Словом, пробудившись среди ночи и чувствуя себя ощутимо лучше после лечения Эсперанса, Фома отправился бродить по замку в поисках какой-нибудь податливой красотки. Он прихватил с собой факел и выбрался из отведенных ему покоев. Замок Керморван был невелик, поэтому Фома не сомневался в том, что быстро отыщет искомое.
Но вышло так, что он заблудился, и скоро лестницы и переходы сами собой привели его в заброшенную часть башни, вход в которую обнаруживается случайно, а выход не находится вовсе, сколько ни блуждай, сколько ни размахивай факелом, сколько ни вглядывайся во тьму коридоров.
В конце концов, Фома решился закончить ночь там, куда завела его недоверчивость, то есть где попало; утром он выберется наружу и, если повезет, сир Ив ничего не узнает об этой глупой вылазке.
Едва только он смирился со своим положением, как увидел впереди отворенную дверь и блеснувший свет. Фома тотчас направился в ту сторону — да так уверенно, словно его позвали.

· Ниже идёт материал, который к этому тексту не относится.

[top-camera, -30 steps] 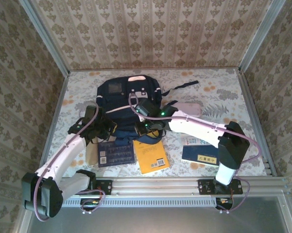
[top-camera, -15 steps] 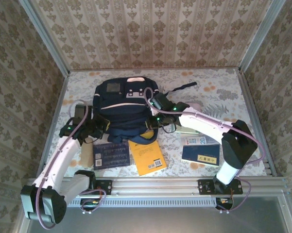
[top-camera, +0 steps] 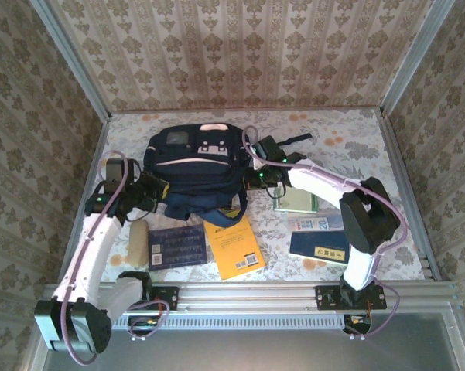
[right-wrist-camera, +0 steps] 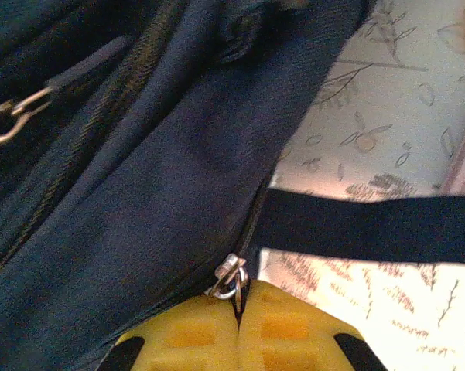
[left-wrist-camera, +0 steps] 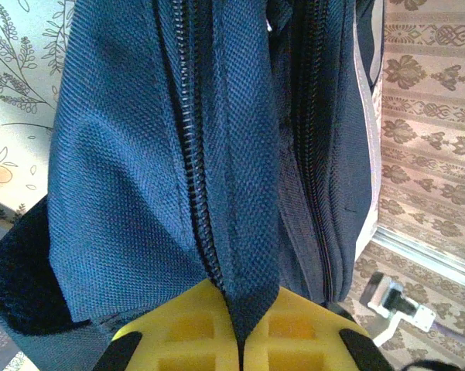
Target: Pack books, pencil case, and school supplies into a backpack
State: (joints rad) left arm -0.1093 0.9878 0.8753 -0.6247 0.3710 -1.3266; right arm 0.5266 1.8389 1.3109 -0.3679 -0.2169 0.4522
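Backpack (top-camera: 192,166) in left gripper (left-wrist-camera: 240,340), right gripper (right-wrist-camera: 238,318) (its inside hidden)

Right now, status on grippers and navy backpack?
Left gripper shut on large navy blue fabric backpack. Right gripper shut on it by metal zipper pull. Orange-yellow flat book outside.

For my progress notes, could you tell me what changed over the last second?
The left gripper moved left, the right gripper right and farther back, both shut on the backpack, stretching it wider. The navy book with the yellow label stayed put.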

Каково же было его удивление, когда он увидел маленькую каморку, почти целиком занятую кроватью, и на этой кровати капитана Эсперанса!
— Входите, сир, — приветствовал его Эсперанс, садясь на кровати. Фома попятился и совсем было собрался дать деру и только в последний миг передумал. — Любопытство может стать весьма опасной чертой характера, хотя беды ваши произойдут не от этого, — продолжал Эсперанс.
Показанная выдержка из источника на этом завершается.